TASK INSTRUCTIONS —
I'd like the entries reproduced exactly, with all pictures omitted.

(SUPPLIED DATA begins)

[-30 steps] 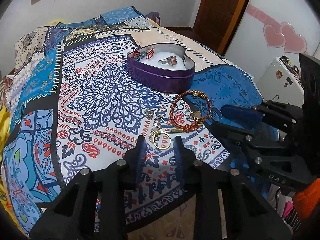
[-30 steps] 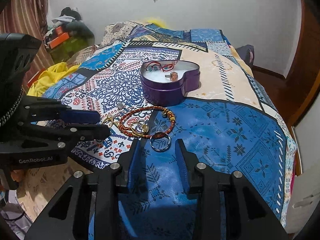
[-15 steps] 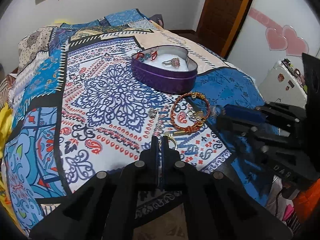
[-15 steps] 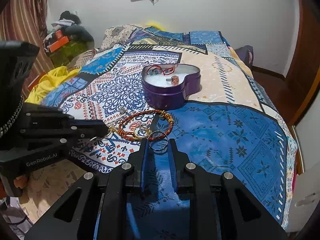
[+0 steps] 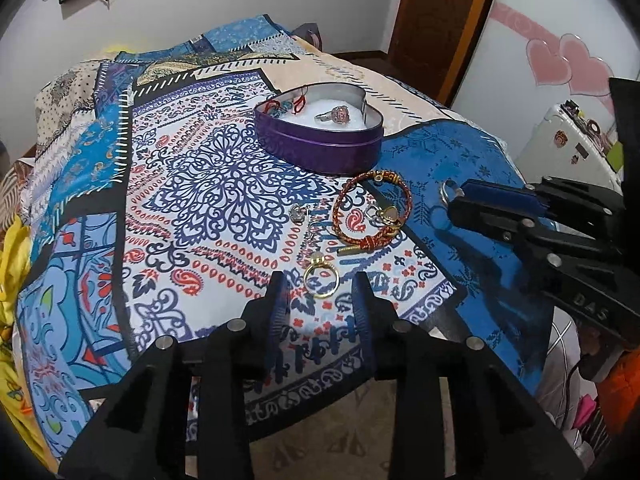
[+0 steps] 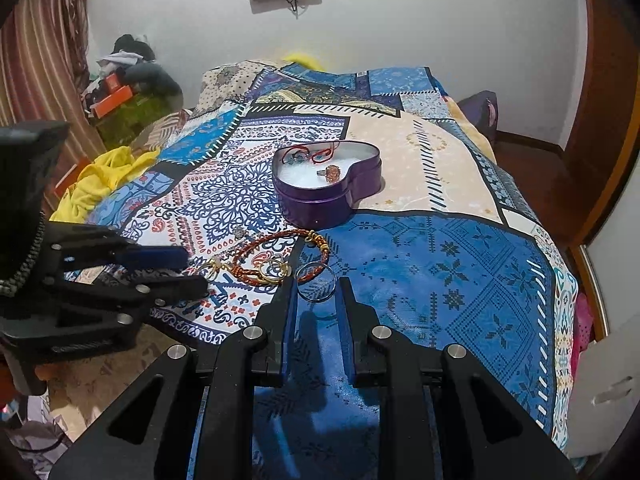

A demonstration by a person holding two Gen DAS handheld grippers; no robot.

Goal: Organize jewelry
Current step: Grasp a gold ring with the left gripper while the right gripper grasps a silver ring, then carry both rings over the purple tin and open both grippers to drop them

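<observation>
A purple heart-shaped tin [image 5: 320,148] [image 6: 328,200] sits on the patterned bedspread, holding a pink-stone ring [image 5: 338,114] and red-corded pieces. A red braided bracelet [image 5: 370,212] [image 6: 280,252] lies in front of it with small rings inside. My left gripper [image 5: 320,284] is open, its fingers either side of a gold ring [image 5: 321,278] lying on the cloth. My right gripper [image 6: 317,288] is open around a silver ring [image 6: 316,286], which also shows in the left wrist view [image 5: 448,192].
A small silver charm [image 5: 298,212] lies left of the bracelet. The bed's near edge drops to a tan floor [image 5: 320,432]. Yellow cloth [image 6: 100,180] and clutter lie left of the bed. A wooden door [image 5: 440,20] stands behind.
Both grippers closed half a second ago and have opened again. The gold ring and the silver ring still lie on the cloth between the fingers.
</observation>
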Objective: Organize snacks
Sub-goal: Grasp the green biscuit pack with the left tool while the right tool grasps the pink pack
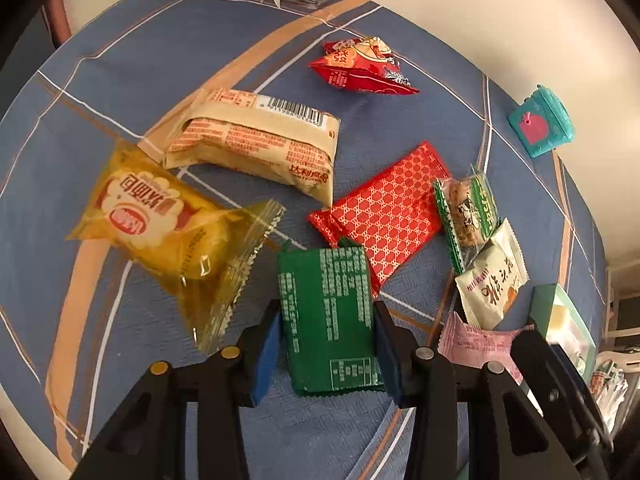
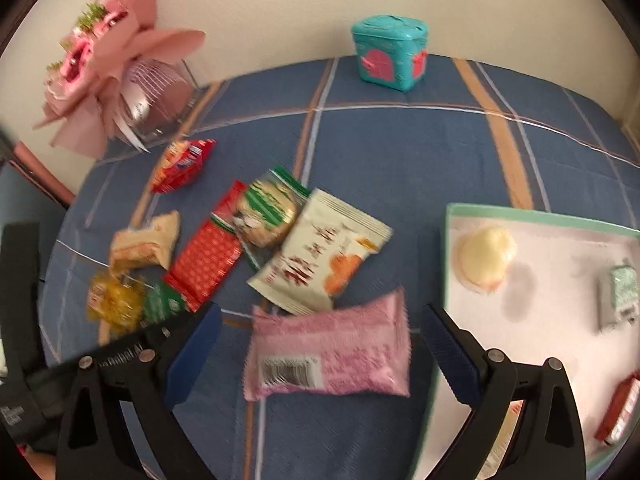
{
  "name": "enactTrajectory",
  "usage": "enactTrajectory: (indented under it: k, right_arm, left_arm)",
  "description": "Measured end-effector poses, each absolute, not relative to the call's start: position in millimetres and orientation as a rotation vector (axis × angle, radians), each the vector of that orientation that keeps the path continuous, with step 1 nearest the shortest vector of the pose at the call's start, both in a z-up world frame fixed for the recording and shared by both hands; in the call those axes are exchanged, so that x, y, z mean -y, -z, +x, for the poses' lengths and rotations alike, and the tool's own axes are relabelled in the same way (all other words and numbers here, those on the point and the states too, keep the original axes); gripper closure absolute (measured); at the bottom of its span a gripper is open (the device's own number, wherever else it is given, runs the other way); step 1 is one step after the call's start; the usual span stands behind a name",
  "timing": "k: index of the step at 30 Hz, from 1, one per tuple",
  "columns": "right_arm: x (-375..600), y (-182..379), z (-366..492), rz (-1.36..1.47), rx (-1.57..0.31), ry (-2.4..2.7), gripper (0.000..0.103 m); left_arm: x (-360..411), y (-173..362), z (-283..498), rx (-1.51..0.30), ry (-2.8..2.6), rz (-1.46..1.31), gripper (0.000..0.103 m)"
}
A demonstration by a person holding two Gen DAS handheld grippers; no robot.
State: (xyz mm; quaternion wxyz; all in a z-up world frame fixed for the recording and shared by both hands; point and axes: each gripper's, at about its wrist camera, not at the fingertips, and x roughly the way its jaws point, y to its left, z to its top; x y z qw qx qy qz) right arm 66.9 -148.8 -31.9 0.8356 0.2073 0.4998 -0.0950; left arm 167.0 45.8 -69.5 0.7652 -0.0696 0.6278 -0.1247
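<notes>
Only the right wrist view catches the tray (image 2: 540, 216), with a bun (image 2: 486, 260) inside. Left gripper (image 1: 328, 344) is clamped on the green pack (image 1: 328, 316), down on the blue cloth (image 1: 160, 60). Right gripper (image 2: 320, 340) is spread wide, the pink pack (image 2: 328, 354) lying loose between its fingers.

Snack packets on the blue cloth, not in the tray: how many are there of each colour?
Red: 2, patterned flat packet, puffed packet
Green: 2, dark green packet, green-striped clear packet
Cream: 2, barcode packet, packet with orange print
Yellow: 1, yellow packet
Pink: 1, pink packet
Total: 8
</notes>
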Motion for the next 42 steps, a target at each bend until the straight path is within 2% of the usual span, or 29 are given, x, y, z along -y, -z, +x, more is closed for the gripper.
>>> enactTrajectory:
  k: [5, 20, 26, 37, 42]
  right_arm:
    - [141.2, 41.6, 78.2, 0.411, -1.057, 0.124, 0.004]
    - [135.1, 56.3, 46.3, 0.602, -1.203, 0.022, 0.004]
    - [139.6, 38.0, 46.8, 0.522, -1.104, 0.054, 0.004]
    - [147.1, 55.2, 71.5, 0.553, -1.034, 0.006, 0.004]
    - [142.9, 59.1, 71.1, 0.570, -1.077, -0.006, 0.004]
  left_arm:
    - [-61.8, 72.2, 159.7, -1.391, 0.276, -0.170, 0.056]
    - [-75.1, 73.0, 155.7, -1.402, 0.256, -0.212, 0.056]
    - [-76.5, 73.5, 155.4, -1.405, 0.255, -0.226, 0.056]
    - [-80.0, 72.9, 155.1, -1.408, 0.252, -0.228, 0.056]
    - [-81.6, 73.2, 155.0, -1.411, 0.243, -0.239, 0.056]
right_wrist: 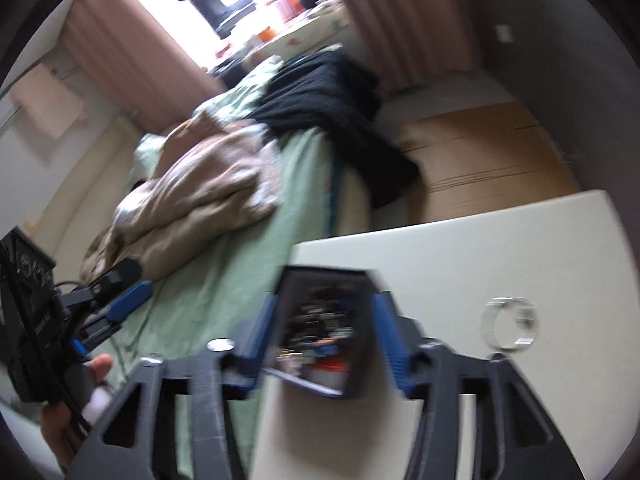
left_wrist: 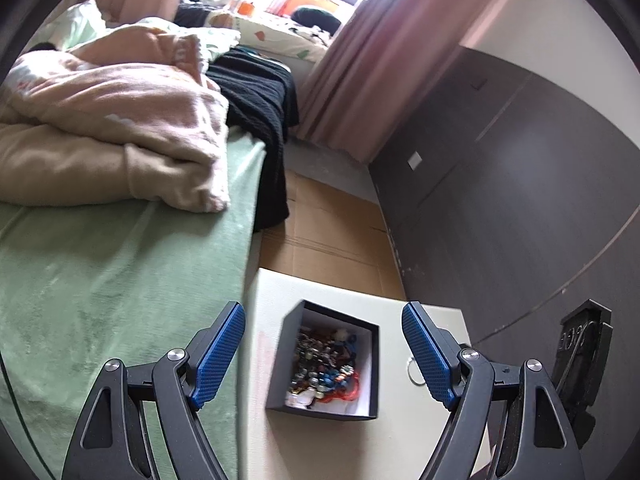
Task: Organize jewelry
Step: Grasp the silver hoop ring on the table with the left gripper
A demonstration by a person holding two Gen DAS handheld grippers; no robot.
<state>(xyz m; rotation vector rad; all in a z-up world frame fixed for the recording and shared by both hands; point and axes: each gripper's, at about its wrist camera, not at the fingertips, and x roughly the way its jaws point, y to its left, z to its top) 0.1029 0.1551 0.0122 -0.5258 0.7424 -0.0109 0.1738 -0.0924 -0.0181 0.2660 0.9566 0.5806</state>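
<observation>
A small black box [left_wrist: 325, 360] with a white lining holds a heap of colourful beaded jewelry [left_wrist: 326, 368]. It stands on a white tabletop [left_wrist: 272, 292] beside the bed. My left gripper [left_wrist: 323, 322] is open and empty, above and in front of the box. A clear ring-shaped bangle [left_wrist: 414, 372] lies on the table right of the box. In the right wrist view, which is blurred, my right gripper [right_wrist: 325, 320] has its blue fingers [right_wrist: 384, 324] on either side of the box [right_wrist: 324, 324]. The bangle [right_wrist: 509, 326] lies to its right. The left gripper [right_wrist: 116, 312] shows at far left.
A bed with a green sheet [left_wrist: 120, 272], a pink quilt [left_wrist: 116, 120] and a black garment [left_wrist: 260, 108] lies left of the table. Flattened cardboard [left_wrist: 332, 232] covers the floor beyond it. A dark wardrobe [left_wrist: 520, 184] stands on the right, pink curtains [left_wrist: 376, 48] behind.
</observation>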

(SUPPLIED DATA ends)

OUTPUT FOR THIS EXERCISE —
[-30 steps] 
[-30 steps] 
[-15 steps] 
[-15 steps] 
[+0 steps] 
[+0 steps] 

A demonstration by a person holding two Gen DAS handheld grippers; no robot.

Goal: Organize jewelry
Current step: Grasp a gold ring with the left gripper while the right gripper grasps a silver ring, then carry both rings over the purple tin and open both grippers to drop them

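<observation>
A purple heart-shaped tin [image 5: 320,148] [image 6: 328,200] sits on the patterned bedspread, holding a pink-stone ring [image 5: 338,114] and red-corded pieces. A red braided bracelet [image 5: 370,212] [image 6: 280,252] lies in front of it with small rings inside. My left gripper [image 5: 320,284] is open, its fingers either side of a gold ring [image 5: 321,278] lying on the cloth. My right gripper [image 6: 317,288] is open around a silver ring [image 6: 316,286], which also shows in the left wrist view [image 5: 448,192].
A small silver charm [image 5: 298,212] lies left of the bracelet. The bed's near edge drops to a tan floor [image 5: 320,432]. Yellow cloth [image 6: 100,180] and clutter lie left of the bed. A wooden door [image 5: 440,20] stands behind.
Both grippers closed half a second ago and have opened again. The gold ring and the silver ring still lie on the cloth between the fingers.
</observation>
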Objective: Organize snacks
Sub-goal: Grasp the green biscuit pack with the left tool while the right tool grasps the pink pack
{
  "name": "enactTrajectory",
  "usage": "enactTrajectory: (indented under it: k, right_arm, left_arm)",
  "description": "Measured end-effector poses, each absolute, not relative to the call's start: position in millimetres and orientation as a rotation vector (axis × angle, radians), each the vector of that orientation that keeps the path continuous, with step 1 nearest the shortest vector of the pose at the call's start, both in a z-up world frame fixed for the recording and shared by both hands; in the call those axes are exchanged, so that x, y, z mean -y, -z, +x, for the poses' lengths and rotations alike, and the tool's own axes are relabelled in the same way (all other words and numbers here, those on the point and the states too, keep the original axes); gripper closure absolute (measured); at the bottom of its span a gripper is open (the device's own number, wherever else it is given, runs the other way); step 1 is one step after the call's start; the usual span stands behind a name",
  "timing": "k: index of the step at 30 Hz, from 1, one per tuple",
  "columns": "right_arm: x (-375..600), y (-182..379), z (-366..492), rz (-1.36..1.47), rx (-1.57..0.31), ry (-2.4..2.7), gripper (0.000..0.103 m); left_arm: x (-360..411), y (-173..362), z (-283..498), rx (-1.51..0.30), ry (-2.8..2.6), rz (-1.46..1.31), gripper (0.000..0.103 m)"
}
A demonstration by a person holding two Gen DAS handheld grippers; no robot.
State: (xyz mm; quaternion wxyz; all in a z-up world frame fixed for the recording and shared by both hands; point and axes: each gripper's, at about its wrist camera, not at the fingertips, and x roughly the way its jaws point, y to its left, z to its top; x y z qw qx qy qz) right arm 66.9 -148.8 -31.9 0.8356 0.2073 0.4998 -0.0950; left arm 167.0 45.8 -69.5 0.7652 -0.0696 0.6278 -0.1247
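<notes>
Only the right wrist view catches the tray (image 2: 540, 216), with a bun (image 2: 486, 260) inside. Left gripper (image 1: 328, 344) is clamped on the green pack (image 1: 328, 316), down on the blue cloth (image 1: 160, 60). Right gripper (image 2: 320, 340) is spread wide, the pink pack (image 2: 328, 354) lying loose between its fingers.

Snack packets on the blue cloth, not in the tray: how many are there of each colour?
Red: 2, patterned flat packet, puffed packet
Green: 2, dark green packet, green-striped clear packet
Cream: 2, barcode packet, packet with orange print
Yellow: 1, yellow packet
Pink: 1, pink packet
Total: 8
</notes>
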Motion for the next 42 steps, a target at each bend until the straight path is within 2% of the usual span, or 29 are given, x, y, z along -y, -z, +x, more is closed for the gripper.
>>> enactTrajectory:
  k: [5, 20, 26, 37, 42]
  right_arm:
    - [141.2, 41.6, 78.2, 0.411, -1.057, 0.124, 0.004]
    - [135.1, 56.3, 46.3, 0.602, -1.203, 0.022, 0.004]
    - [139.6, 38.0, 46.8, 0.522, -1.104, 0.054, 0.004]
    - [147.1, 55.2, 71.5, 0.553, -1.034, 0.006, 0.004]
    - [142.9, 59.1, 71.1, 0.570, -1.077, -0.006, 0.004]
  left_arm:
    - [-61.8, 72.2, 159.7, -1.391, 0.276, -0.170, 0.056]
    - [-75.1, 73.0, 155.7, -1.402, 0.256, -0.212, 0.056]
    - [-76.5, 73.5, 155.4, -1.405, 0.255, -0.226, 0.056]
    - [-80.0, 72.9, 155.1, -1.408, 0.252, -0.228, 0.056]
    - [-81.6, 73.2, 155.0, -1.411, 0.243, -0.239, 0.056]
right_wrist: 
left_wrist: 
Task: Organize jewelry
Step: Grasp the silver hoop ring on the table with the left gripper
A demonstration by a person holding two Gen DAS handheld grippers; no robot.
<state>(xyz m; rotation vector rad; all in a z-up world frame fixed for the recording and shared by both hands; point and axes: each gripper's, at about its wrist camera, not at the fingertips, and x roughly the way its jaws point, y to its left, z to its top) 0.1029 0.1551 0.0122 -0.5258 0.7424 -0.0109 0.1738 -0.0924 -0.0181 0.2660 0.9566 0.5806</state>
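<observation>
A small black box [left_wrist: 325, 360] with a white lining holds a heap of colourful beaded jewelry [left_wrist: 326, 368]. It stands on a white tabletop [left_wrist: 272, 292] beside the bed. My left gripper [left_wrist: 323, 322] is open and empty, above and in front of the box. A clear ring-shaped bangle [left_wrist: 414, 372] lies on the table right of the box. In the right wrist view, which is blurred, my right gripper [right_wrist: 325, 320] has its blue fingers [right_wrist: 384, 324] on either side of the box [right_wrist: 324, 324]. The bangle [right_wrist: 509, 326] lies to its right. The left gripper [right_wrist: 116, 312] shows at far left.
A bed with a green sheet [left_wrist: 120, 272], a pink quilt [left_wrist: 116, 120] and a black garment [left_wrist: 260, 108] lies left of the table. Flattened cardboard [left_wrist: 332, 232] covers the floor beyond it. A dark wardrobe [left_wrist: 520, 184] stands on the right, pink curtains [left_wrist: 376, 48] behind.
</observation>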

No additional work remains on the exercise.